Junior
C’era una volta la fiaba…e c’è ancora!
Già, perché passano gli anni, si trasformano le mode, evolvono i gusti di giovani e adulti, eppure, soprattutto in questo periodo natalizio, librerie e cinema ripropongono un variegato repertorio fiabesco, che rende un evergreen questo genere che affondala sue radici in tempi remoti. Si va da sofisticati prodotti cinematografici, si pensi al recente sequel del disneyano Frozen o all’ennesima versione di Pinocchio, diretta stavolta da Matteo Garrone che già nel 2015 con Il racconto dei racconti aveva portato sul grande schermo una rilettura di tre fiabe del Basile. Ma sono anche i libri con le loro copertine cartonate e patinate ad attrarre i giovani lettori: e accanto alle raccolte canoniche dei Grimm o del nostro Calvino, fanno bella mostra di sé nuove pubblicazioni, come le Fiabe Norvegesi (Iperborea, 2019), Il grande libro delle fiabe di Peter Holeinone (Dami editore, 2019) o il Cappuccetto rosso in pittogrammi di Sandro Natalini (EDT-Giralangolo, 2019), o ancora Le piu belle fiabe classiche riproposte dalla De Agostini che in quaranta numeri a cadenza settimanale ripropone le narrazioni più celebri e antiche.
L’origine della fiaba, infatti, – come del resto quella del mito, di cui la fiaba secondo alcuni sarebbe una derivazione- va recuperata in quell’epoca che corrisponde nella concezione vichiana all’infanzia dell’umanità, quando l’uomo avvertiva con animo perturbato e commosso e trasferiva in forme favolose o, appunto, mitologiche, i misteri dell’universo e dell’animo umano. Se però la poesia epica, in cui parte dei miti avrebbe trovato una codificazione letteraria illustre, sarebbe tramontata col finire degli dèi falsi e bugiardi, la fiaba, proprio per i suoi connotati fantastici, continuò a esistere, magari nei modi e nelle forme delle culture subalterne.

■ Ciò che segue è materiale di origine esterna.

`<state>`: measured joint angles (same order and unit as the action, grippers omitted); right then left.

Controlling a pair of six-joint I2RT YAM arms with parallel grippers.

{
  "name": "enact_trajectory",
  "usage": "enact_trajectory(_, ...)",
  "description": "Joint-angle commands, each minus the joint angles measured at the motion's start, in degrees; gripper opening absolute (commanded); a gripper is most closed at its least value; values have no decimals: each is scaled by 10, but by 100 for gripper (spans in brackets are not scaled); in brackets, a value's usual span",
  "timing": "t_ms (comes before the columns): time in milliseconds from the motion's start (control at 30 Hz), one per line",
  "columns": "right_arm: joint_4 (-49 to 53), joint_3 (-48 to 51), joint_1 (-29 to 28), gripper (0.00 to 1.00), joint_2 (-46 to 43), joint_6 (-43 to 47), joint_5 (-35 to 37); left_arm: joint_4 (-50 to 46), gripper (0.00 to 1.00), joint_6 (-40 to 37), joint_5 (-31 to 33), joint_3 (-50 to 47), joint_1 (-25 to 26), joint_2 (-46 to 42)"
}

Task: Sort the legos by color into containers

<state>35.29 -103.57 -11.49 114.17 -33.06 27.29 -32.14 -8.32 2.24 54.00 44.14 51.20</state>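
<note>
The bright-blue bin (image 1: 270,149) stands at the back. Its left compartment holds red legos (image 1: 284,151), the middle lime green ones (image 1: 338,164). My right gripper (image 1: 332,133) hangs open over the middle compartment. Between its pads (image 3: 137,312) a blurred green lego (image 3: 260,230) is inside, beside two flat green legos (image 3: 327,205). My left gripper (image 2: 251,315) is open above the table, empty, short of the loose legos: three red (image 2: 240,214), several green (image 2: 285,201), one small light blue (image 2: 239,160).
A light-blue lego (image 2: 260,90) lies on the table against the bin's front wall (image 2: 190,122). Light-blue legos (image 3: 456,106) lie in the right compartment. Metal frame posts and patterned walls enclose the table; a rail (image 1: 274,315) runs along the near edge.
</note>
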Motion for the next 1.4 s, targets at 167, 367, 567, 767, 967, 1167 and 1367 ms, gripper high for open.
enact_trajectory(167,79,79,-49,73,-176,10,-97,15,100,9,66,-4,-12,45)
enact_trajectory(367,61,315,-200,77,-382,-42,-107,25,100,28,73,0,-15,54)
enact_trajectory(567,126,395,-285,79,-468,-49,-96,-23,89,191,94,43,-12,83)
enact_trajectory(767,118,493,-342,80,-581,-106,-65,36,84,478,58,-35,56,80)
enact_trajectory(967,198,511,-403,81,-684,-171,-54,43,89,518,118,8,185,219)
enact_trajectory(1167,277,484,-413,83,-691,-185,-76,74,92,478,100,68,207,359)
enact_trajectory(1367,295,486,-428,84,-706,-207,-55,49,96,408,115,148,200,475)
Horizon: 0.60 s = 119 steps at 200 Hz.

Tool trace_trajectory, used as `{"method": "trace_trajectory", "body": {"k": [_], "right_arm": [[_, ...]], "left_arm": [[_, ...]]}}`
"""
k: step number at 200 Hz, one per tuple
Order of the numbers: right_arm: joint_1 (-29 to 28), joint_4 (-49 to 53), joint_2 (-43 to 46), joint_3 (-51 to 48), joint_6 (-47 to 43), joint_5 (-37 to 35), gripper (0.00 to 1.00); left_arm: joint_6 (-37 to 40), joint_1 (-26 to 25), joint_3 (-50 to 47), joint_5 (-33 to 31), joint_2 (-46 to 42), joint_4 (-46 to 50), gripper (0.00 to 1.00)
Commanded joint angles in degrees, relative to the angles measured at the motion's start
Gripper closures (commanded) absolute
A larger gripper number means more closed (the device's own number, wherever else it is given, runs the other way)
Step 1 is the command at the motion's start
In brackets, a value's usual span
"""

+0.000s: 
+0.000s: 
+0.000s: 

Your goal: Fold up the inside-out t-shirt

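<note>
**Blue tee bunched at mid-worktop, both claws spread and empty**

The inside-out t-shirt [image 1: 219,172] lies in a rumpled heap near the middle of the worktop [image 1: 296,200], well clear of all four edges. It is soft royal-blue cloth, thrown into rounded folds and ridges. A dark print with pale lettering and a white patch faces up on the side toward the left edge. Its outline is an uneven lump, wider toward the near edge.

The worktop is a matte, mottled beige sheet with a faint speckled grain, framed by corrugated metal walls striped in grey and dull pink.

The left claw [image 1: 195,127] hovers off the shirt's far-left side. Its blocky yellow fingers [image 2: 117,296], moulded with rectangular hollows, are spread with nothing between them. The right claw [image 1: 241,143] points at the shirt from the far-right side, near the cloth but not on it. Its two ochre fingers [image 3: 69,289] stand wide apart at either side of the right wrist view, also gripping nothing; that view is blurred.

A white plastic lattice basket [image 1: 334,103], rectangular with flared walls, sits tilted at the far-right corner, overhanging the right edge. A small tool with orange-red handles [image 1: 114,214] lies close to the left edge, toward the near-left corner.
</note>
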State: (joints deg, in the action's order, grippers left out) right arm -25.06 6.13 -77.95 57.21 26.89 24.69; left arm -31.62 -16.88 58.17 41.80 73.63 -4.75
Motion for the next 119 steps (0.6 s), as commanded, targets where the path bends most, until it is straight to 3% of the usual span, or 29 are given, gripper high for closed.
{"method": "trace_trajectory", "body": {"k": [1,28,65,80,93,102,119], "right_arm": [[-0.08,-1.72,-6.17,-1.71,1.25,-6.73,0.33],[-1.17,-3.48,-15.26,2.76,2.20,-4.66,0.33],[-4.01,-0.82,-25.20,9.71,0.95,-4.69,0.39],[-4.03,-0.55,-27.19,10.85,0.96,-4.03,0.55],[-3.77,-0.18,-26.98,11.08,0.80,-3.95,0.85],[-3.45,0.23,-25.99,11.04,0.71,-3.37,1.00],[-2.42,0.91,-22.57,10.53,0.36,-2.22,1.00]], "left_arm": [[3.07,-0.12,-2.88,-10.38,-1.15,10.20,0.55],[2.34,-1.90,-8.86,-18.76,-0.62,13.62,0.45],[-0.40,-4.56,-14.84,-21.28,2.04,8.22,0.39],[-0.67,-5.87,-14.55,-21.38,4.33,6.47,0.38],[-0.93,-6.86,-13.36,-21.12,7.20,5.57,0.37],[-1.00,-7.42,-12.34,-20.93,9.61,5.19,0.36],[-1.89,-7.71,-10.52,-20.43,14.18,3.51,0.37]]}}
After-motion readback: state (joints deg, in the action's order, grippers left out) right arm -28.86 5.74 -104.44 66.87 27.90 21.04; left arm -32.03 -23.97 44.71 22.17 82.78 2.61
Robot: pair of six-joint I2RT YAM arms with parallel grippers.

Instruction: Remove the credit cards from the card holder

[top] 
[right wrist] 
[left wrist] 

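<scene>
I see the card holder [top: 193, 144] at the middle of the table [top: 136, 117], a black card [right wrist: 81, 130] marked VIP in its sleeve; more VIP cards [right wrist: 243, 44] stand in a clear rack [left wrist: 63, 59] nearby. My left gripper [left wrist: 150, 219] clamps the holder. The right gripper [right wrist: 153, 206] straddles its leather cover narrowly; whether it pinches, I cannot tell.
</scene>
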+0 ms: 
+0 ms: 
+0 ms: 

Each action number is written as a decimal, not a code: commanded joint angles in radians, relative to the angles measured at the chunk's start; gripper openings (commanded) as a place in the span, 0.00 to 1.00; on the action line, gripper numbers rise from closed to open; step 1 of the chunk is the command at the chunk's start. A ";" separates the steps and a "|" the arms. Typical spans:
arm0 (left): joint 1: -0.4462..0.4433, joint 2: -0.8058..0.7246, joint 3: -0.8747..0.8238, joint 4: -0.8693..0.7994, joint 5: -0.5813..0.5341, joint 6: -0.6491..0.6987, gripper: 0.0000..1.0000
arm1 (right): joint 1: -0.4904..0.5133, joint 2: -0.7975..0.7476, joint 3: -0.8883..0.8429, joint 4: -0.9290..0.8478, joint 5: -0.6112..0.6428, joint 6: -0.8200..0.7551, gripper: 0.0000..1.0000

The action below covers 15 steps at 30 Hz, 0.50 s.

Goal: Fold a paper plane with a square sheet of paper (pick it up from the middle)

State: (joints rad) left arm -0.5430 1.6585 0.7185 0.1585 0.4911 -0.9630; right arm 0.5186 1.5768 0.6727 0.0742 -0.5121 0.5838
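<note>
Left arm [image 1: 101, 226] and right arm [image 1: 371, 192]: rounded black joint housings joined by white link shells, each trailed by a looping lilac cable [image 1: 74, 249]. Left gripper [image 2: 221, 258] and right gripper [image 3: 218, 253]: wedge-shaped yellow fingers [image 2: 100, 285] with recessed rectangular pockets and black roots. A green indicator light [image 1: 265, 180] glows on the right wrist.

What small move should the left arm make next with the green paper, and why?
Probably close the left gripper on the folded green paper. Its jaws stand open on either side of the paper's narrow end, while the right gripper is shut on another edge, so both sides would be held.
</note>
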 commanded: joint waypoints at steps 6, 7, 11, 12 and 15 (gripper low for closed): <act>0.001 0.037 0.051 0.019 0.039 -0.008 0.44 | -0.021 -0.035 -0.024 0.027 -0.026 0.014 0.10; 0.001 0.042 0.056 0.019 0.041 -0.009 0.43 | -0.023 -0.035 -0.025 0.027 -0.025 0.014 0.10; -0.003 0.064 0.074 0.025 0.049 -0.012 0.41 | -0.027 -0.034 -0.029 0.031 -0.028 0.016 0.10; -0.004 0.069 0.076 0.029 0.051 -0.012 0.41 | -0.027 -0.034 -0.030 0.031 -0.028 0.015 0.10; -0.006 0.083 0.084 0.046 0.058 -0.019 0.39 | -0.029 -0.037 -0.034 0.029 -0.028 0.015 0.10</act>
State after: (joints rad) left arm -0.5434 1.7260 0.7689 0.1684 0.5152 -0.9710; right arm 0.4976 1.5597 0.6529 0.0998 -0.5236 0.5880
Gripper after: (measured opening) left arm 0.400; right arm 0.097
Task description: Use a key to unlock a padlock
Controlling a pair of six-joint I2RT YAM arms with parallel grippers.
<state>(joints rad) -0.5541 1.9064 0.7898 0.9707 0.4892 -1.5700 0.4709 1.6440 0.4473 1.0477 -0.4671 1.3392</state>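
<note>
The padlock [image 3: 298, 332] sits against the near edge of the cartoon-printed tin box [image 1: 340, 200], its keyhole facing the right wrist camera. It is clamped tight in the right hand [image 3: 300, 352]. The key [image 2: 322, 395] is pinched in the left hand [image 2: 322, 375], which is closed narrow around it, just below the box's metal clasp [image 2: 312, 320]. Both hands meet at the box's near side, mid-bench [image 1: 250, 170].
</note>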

Nell’irreale universo fiabesco infatti il popolo cristallizzava paure e dubbi ancestrali, perpetuava quei residui naturalistici che le nuove forme liturgiche non riuscivano a sradicare, sintetizzava in moduli e schemi ripetitivi e intercambiabili le fasi salienti della vita umana e ancora veicolava valori, tradizioni, tabù di pregresse ritualità che riuscivano a coesistere, combinandosi in originali sincretismi, con le nuove forme di cultura e religione spesso imposte dal potere. Il tutto, con un occhio rivolto al presente – e a un’interpretazione cosmologica di una realtà i cui ritmi, spesso crudeli, rimanevano incomprensibili all’ingenuo intelletto dell’uomo primitivo -, e uno al futuro: affinché le generazioni a venire acquisissero, pur con limiti e deformazioni che una tradizione orale comporta , un patrimonio di spicciola saggezza popolare cui attingere e fare riferimento in svariate occasioni della vita.
E’ anche per questo che la fiaba ha continuato a esistere nelle culture, non solo primitive, del pianeta, è per questo che il disincantato lettore contemporaneo non disdegna il linguaggio che maghi fate folletti parlano al suo cuore, ed è soprattutto per tutto questo che la fiaba nella sua struttura nei suoi significati e molteplici risvolti (sociali religiosi magici) continua a essere ancora oggetto di studi e di dispute scientifiche: si pensi solo a quella relativa al mistero della sua origine che le varie teorie proposte a riguardo (poligenesi, teoria mitica, indianista ecc.) non sono riuscite a risolvere.
Ma ciò poco o nulla influisce sulla fortuna di questo genere narrativo che continuerà a esistere grazie alla capacità di modificarsi e adeguarsi ai tempi, riuscendo però a conservare quella che l’antropologo Luigi Lombardi Satriani reputa la peculiarità fondamentale della fiaba: quella di essere una menzogna convenzionale che ha però dalla sua parte la verità della poesia.